The Problem I Have With Netflix

The Problem I Have With Netflix

Bina Lee, Staff Writer

You click on the iconic red logo from your flat screen in the living room (or your handy dandy multi-use laptop from the comfort of your bed), and find three more new shows added to Netflix this week. Should you start the new episode of Patriot Act? Or start The Society instead and see what the hype is about? Easy looks interesting enough; can’t go wrong with Orlando Bloom in the cast. Decisions, decisions. With almost four hundred Netflix originals being released every year and even more promised in the future, one will always be satisfied with the content that is provided. Right?

No, not really. Out of the hundreds of films that Netflix came out with, some of the most-watched ones mainly targeted toward teenagers became notorious as flops to enjoy as comic relief due to how terrible they are. The Kissing Booth, Sierra Burgess Is a Loser, The Babysitter, and The Perfect Date were all cheesy, cliché, and, overall, lousily written with no substance but main characters who united many groups of people in their hate and annoyance for them. But despite some of the movies that should be provided with a warning for potentially wasting time and advising to continue ahead only for hate-watching, there was some content very much worthwhile. 

Everything Sucks! was a cute show about teenage love and entering high school. With only ten episodes lasting around twenty minutes each, it addressed the topic of being LGBTQ+ in the 90s as a backdrop with a catchy soundtrack. Other gems from Netflix are The Society and I Am Not Okay With This. The Society follows a group of teenagers who find themselves isolated in their town after coming back from a canceled trip. On top of the tension and mystery, the characters are racially diverse with a disability and LGBTQ+ representation also being present. Based on the graphic novel by Charles Forman, I Am Not Okay With This was presented by Jonathan Entwhistle, who also adapted of The End of the F***ing World, another graphic novel by Forman. The early 2020 show is best described as a mix of X-Men, Carrie, and of course very similar to TEOTFW, and the main character, Sydney Novak, is relatable in the sense that she is learning how to be comfortable with herself and is struggling to navigate the ups and downs of being a high school teenager (despite the superpower she has). She is also questioning and coming to terms with her queer identity without it seeming to be an agenda forced by the writers but to be realistic and integral to her character.
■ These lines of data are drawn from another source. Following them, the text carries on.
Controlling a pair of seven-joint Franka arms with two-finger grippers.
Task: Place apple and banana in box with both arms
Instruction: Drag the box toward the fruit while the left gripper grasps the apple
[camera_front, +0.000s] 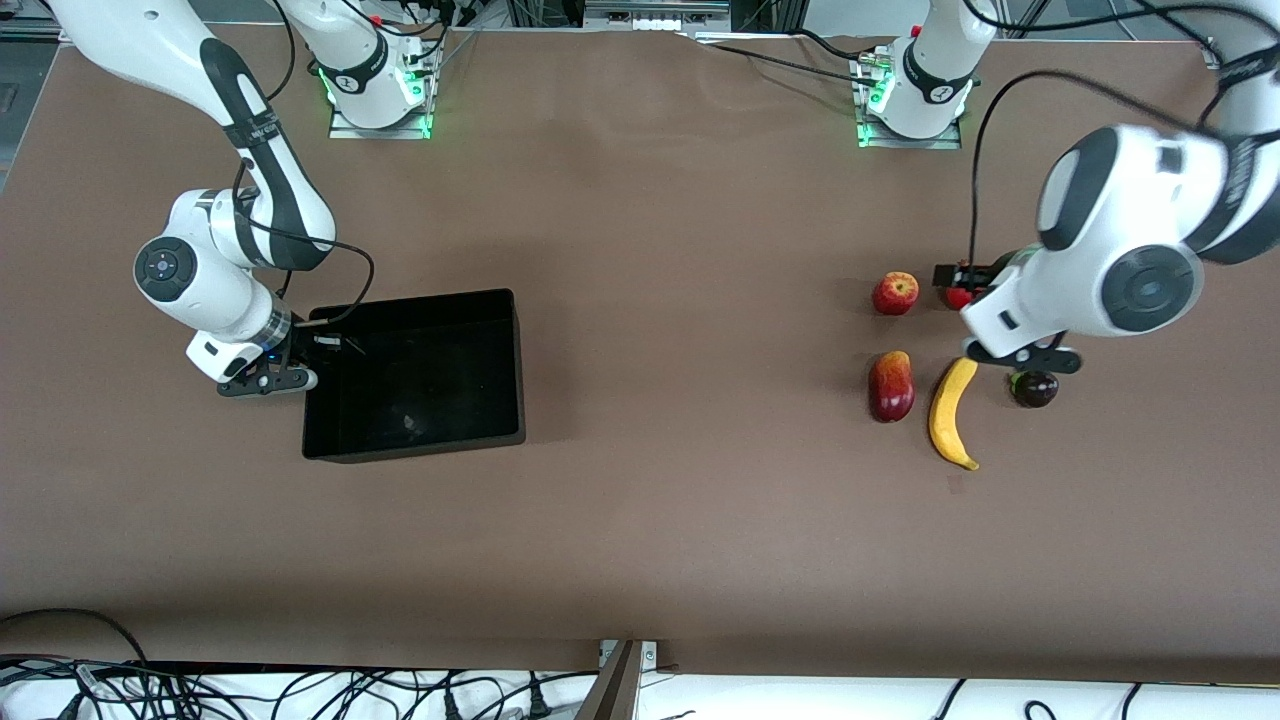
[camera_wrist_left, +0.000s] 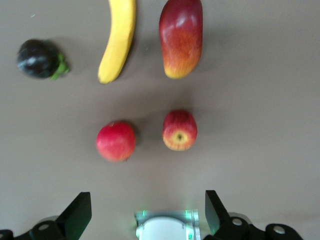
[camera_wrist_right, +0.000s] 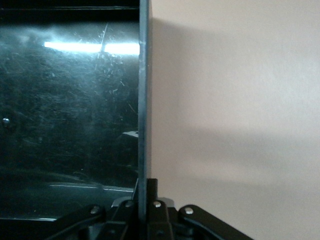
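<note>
The apple (camera_front: 895, 293), small, red with yellow patches, lies near the left arm's end of the table; in the left wrist view (camera_wrist_left: 179, 130) its dimpled top shows. The banana (camera_front: 952, 412) lies nearer the front camera than the apple and also shows in the left wrist view (camera_wrist_left: 119, 42). My left gripper (camera_front: 962, 274) hangs open and empty above the fruits, its fingers (camera_wrist_left: 77, 216) wide apart. The black box (camera_front: 410, 300) stands near the right arm's end. My right gripper (camera_front: 308, 345) is shut on the box's end wall (camera_wrist_right: 144, 100), one finger each side (camera_wrist_right: 146, 187).
A plain red round fruit (camera_wrist_left: 116, 141) lies beside the apple, partly hidden under the left hand in the front view. A red-and-yellow mango (camera_front: 891, 386) lies beside the banana, and a dark round fruit (camera_front: 1034, 388) beside it toward the left arm's end. The box holds no fruit.
</note>
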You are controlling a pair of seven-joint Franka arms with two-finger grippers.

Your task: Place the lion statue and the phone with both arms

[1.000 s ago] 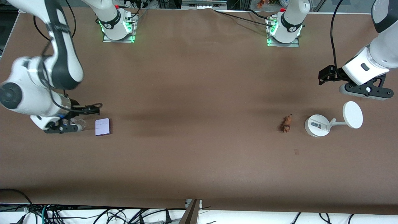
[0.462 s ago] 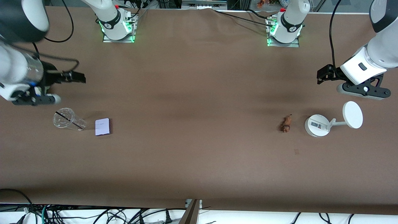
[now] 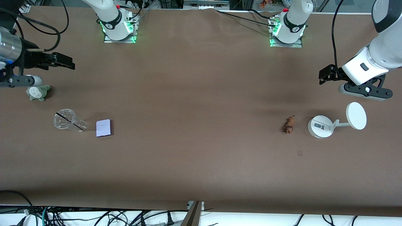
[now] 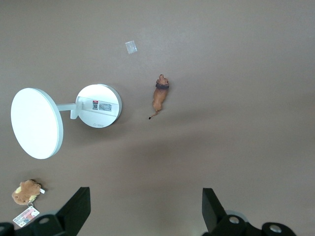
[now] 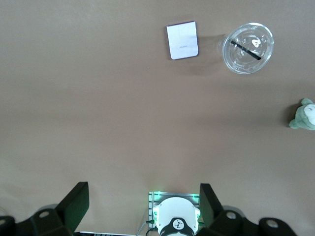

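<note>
I've pulled the right gripper (image 3: 67,62) up to the frame's upper left, fingers wide and empty, leaving the phone (image 3: 103,128) set down; the left gripper (image 3: 323,75) hangs wide over the table at the frame's right edge, lion statue (image 3: 289,124) apparently placed.

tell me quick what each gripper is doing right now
Left gripper: open, holding nothing, up over the table near the stand.
Right gripper: open, holding nothing, up over the table near the plush.

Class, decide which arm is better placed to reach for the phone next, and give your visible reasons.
The right arm. Its tool is over the phone's end of the table, open and empty. The left tool, also open, is up near the lion statue instead.
</note>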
The talk show, Patriot Act with Hasan Minhaj, aims to provide insight into US politics and modern conflicts in an amusing and comprehensive way for the audience and is friendly for those who are new to becoming more informed. It is an essential addition to Netflix, especially with Minhaj providing his perspective as a South Asian, of which there is a lack in the media. 

But what else do a lot of these shows have in common aside from being LGBTQ+ with positive reviews and a loyal following? They were all canceled by Netflix. Unexpectedly too. The drama shows ended in cliffhangers and was anticipated to continue for more seasons. Fans and viewers who finished these shows to the very end are now left distraught and heavily disappointed that they will never receive an explanation or resolution to the incomplete endings. Even Entwhistle has stated that he expected IANOWT to have two seasons, with the script all finished and ready to film. But he also wanted TEOTFW to end with one season but Netflix continued the show into a second season despite his protests.

Netflix claims that The Society and IANOWT were cut short due to financial reasons, but The Kissing Booth series is still getting a third movie and a soapy show like Outer Banks is renewed for another season. I know there isn’t much to do for Netflix to change its decisions, but it is frustrating to see a constant favor of hetero-normative relationship-based content over content inclusive of LGBTQ+ and other minorities, not to mention the dissatisfaction from the now inconclusive plots that were hyped up in the duration of viewing them. I now have to hesitate before I recommend these shows to others because as much as I’ve enjoyed them and want to share my love for them, they’ll probably also suffer from awaiting seasons that will never come.

All I’m saying is: Netflix, you can do better at providing fairer representations of minorities and also at not ending shows that you’ve approved to have compelling cliffhangers.